Another POD is were US refuse to send Troops to France as pandemic brakes out.
while British and French forces are weaken by the Flu
The Germans manage to brake true the enemy lines at several sides.
while the French demand a truce.
 
A reverse idea would be if the Flue had decimated the German and allies worse than the Entente in 1917/1918.
 
I believe in the seriousness of pandemic flu like a lot of people believe in the seriousness of an asteroid/comet strike. It's a large number multiplied by a small number and should not be entirely dismissed.

What blew me away about H1N1 in 2009 was that it took five months to go from isolating the virus to actually having a vaccine available to give people. Yes, five months. And that was in theory if everything goes well. In practice, it may have been a little bit longer.
 
Lloyd George's death could also lead to some measure of debate about who succeeds him as he was leading a coalition.

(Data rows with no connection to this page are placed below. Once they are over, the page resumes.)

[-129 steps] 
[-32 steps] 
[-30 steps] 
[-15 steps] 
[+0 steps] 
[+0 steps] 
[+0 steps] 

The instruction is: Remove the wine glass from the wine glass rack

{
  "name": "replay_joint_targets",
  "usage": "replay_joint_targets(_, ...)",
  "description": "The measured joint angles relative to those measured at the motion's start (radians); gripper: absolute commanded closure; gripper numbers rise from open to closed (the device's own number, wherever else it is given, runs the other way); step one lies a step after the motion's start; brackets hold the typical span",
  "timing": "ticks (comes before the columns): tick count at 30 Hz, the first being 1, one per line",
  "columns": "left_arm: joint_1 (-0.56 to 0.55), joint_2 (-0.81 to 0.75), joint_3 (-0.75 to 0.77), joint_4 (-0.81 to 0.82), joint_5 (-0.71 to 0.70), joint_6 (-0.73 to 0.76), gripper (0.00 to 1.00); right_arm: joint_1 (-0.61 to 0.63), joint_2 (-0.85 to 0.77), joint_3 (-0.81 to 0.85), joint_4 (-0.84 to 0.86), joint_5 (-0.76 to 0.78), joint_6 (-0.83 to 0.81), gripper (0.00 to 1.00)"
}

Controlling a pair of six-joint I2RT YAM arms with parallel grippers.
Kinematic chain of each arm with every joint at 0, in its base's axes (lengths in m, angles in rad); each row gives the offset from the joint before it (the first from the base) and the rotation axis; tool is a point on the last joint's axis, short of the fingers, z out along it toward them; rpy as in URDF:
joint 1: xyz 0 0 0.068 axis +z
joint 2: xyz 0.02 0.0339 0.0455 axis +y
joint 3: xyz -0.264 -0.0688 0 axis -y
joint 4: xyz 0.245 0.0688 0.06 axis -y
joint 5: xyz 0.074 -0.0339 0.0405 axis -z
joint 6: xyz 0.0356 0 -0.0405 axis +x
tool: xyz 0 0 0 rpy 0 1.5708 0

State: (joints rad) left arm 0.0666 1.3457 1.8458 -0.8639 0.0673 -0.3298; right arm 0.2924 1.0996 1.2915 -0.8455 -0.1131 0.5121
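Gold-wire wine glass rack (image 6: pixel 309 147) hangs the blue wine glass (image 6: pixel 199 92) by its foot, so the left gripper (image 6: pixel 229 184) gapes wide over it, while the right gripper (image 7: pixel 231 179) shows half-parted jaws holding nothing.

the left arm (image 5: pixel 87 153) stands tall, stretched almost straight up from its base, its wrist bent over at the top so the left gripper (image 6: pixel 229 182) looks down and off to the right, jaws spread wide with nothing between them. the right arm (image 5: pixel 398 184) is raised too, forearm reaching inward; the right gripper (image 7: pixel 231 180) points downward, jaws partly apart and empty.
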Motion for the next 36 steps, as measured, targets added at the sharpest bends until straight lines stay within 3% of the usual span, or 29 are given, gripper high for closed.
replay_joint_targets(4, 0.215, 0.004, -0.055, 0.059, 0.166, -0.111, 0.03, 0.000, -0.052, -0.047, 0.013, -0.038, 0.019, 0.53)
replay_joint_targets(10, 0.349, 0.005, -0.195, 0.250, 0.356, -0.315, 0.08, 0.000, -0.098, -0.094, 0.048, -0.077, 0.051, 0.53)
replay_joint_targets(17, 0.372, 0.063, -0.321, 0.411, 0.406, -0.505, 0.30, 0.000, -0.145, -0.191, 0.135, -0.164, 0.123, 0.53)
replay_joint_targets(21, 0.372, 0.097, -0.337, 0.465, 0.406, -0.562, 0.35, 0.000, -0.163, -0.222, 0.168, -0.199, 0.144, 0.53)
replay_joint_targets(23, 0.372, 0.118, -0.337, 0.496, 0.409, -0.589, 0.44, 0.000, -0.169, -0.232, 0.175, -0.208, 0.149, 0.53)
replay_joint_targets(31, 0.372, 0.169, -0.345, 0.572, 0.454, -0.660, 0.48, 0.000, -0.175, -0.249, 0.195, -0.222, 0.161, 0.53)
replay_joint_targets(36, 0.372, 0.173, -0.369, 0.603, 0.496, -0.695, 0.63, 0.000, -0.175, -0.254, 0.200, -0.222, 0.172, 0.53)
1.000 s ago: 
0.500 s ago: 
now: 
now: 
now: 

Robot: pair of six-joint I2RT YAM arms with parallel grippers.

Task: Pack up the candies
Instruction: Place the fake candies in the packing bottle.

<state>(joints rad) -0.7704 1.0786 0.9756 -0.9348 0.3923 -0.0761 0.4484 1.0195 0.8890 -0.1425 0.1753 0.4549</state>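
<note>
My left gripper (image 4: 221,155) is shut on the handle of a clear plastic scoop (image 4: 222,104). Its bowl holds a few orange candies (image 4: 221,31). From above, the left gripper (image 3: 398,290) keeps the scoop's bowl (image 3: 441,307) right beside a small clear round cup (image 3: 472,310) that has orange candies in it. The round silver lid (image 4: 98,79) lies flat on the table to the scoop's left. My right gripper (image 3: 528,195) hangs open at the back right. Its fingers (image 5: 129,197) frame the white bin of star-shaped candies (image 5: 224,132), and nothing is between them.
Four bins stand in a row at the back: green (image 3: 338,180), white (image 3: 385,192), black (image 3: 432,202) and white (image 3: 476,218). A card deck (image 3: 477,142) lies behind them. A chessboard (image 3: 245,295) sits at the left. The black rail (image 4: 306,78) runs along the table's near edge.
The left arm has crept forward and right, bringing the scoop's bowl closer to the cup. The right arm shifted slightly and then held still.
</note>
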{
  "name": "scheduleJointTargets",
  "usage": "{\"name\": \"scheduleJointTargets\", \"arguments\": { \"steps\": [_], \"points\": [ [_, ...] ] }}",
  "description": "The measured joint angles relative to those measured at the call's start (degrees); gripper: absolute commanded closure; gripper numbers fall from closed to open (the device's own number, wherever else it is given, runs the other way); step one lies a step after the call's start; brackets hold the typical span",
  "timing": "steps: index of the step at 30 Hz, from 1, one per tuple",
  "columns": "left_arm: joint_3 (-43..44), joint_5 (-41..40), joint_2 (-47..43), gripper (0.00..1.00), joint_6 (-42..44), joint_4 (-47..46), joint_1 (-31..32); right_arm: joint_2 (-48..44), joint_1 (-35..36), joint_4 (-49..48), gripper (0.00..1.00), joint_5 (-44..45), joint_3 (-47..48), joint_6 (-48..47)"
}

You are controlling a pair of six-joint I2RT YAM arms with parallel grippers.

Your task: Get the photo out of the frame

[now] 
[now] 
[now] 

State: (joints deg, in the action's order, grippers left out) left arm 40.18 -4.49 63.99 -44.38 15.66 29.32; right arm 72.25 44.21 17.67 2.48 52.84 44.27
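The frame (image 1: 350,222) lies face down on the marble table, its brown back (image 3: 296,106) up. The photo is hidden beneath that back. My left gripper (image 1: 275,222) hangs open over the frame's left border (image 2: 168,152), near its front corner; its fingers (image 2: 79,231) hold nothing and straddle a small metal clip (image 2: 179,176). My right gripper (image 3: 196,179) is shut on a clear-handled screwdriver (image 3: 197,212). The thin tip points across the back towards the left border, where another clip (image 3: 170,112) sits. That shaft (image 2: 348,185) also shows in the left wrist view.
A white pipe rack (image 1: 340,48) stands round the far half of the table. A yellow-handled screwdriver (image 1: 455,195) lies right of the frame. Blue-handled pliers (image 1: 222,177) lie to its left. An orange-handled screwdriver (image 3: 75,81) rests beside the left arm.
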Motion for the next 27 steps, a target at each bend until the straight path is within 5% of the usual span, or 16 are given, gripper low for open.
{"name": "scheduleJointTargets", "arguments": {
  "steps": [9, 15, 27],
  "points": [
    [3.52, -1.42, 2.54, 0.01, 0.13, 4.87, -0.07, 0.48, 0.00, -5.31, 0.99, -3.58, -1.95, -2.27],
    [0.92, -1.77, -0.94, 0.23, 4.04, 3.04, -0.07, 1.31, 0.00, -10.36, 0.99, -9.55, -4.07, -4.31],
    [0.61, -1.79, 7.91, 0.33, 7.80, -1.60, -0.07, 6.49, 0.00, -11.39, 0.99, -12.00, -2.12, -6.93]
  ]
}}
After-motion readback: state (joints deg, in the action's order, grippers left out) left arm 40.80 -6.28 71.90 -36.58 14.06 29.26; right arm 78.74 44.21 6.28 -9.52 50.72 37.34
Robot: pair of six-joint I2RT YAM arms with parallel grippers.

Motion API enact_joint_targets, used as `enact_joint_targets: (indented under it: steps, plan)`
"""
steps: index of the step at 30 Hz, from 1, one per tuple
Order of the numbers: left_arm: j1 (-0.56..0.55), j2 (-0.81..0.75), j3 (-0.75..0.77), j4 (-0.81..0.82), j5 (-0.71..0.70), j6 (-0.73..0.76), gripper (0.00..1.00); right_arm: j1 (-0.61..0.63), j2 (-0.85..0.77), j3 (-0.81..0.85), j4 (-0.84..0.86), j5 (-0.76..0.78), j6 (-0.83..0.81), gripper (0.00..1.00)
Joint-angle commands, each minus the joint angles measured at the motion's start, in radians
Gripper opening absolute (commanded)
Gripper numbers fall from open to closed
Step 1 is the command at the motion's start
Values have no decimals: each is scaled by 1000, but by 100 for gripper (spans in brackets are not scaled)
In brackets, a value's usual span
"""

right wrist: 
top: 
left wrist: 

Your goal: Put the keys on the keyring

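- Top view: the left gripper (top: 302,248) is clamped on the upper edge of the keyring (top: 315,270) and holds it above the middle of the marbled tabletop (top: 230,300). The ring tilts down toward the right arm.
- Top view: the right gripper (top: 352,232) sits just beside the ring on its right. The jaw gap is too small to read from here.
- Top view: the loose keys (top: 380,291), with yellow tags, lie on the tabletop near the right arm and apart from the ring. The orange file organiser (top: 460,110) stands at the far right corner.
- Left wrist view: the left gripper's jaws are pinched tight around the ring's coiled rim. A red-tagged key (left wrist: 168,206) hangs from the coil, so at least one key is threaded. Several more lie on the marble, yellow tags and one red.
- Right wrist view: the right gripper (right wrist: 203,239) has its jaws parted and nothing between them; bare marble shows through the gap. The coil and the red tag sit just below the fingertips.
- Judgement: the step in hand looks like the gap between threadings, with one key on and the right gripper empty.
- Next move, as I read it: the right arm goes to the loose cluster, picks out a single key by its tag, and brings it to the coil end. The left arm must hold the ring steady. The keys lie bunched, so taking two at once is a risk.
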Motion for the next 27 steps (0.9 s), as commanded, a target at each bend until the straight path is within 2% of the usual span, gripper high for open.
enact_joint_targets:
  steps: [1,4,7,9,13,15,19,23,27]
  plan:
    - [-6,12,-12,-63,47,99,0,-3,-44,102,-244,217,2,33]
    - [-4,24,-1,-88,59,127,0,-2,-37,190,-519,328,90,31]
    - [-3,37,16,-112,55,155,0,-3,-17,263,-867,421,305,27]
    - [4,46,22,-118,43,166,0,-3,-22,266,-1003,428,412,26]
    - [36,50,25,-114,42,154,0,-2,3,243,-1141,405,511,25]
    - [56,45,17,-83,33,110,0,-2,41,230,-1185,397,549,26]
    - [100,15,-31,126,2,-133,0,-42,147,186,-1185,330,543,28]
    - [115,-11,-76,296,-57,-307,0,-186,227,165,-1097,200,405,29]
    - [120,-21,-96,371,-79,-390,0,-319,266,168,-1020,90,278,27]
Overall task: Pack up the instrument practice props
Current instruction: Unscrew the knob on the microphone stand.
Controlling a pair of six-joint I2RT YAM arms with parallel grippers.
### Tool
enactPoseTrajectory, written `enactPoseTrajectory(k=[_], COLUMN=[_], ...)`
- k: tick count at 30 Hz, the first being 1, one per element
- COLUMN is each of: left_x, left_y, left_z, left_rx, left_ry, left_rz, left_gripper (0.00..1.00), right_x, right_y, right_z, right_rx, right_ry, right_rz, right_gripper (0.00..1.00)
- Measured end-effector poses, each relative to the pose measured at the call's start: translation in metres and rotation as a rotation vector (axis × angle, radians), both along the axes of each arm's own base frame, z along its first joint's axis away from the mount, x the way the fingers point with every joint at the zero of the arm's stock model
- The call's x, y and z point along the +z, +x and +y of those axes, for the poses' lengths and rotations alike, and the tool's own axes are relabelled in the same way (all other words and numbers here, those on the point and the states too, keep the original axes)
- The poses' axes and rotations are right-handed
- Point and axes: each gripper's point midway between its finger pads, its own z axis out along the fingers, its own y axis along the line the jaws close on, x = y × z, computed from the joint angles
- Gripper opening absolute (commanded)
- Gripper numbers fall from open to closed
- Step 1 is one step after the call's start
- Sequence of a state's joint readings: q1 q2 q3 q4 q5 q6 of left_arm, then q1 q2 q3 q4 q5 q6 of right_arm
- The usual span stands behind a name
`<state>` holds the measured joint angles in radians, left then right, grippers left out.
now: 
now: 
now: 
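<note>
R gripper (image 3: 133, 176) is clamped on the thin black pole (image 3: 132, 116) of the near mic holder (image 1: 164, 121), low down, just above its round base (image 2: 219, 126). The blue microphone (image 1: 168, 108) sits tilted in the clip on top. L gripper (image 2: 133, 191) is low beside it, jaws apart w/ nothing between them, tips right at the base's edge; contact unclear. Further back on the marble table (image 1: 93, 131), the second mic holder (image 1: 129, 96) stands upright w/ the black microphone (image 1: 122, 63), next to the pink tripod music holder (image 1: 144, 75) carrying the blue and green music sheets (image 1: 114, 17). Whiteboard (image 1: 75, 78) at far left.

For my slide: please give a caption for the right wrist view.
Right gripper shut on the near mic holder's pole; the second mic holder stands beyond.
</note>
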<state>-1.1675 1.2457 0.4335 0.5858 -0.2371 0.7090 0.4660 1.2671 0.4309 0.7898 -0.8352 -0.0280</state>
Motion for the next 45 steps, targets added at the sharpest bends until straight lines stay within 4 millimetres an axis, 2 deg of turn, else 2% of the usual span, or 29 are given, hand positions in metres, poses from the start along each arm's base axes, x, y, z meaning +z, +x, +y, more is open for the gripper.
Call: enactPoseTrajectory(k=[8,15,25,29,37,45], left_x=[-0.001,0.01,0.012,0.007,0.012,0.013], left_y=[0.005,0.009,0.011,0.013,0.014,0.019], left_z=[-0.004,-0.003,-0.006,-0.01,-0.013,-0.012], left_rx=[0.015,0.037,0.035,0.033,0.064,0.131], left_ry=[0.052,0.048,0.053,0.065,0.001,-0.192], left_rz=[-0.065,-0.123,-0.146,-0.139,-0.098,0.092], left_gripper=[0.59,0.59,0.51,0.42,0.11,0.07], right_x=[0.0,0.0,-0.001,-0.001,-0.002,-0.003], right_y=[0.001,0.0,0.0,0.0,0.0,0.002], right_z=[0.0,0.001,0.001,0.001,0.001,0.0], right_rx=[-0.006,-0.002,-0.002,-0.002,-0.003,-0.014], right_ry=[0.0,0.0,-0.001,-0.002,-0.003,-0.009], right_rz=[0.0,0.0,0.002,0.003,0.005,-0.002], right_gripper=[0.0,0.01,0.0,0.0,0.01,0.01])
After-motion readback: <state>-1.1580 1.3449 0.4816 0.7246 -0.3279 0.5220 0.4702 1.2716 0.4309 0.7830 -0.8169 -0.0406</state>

Will Asquith take back the Lloyd George Liberals or do they back Bonar Law as the continuation of the current government?

I think Asquith will take back most of the Lloyd Georgist Liberals (huge change right there - the feud between those two was the most significant of the factors that destroyed the party). I suspect that Bonar Law would succeed Lloyd George as PM though (possibly even with Asquith's support, so as to give someone else the dirty job of ending the war as well as giving the government more continuity).

fasquardon
 

RyanF

Banned
I think Asquith will take back most of the Lloyd Georgist Liberals (huge change right there - the feud between those two was the most significant of the factors that destroyed the party). I suspect that Bonar Law would succeed Lloyd George as PM though (possibly even with Asquith's support, so as to give someone else the dirty job of ending the war as well as giving the government more continuity).

fasquardon

If Bonar Law sees the war through to whatever end with Asquith's support khaki election a few months after?

Would also be worthwhile considering how this would effect events in Ireland.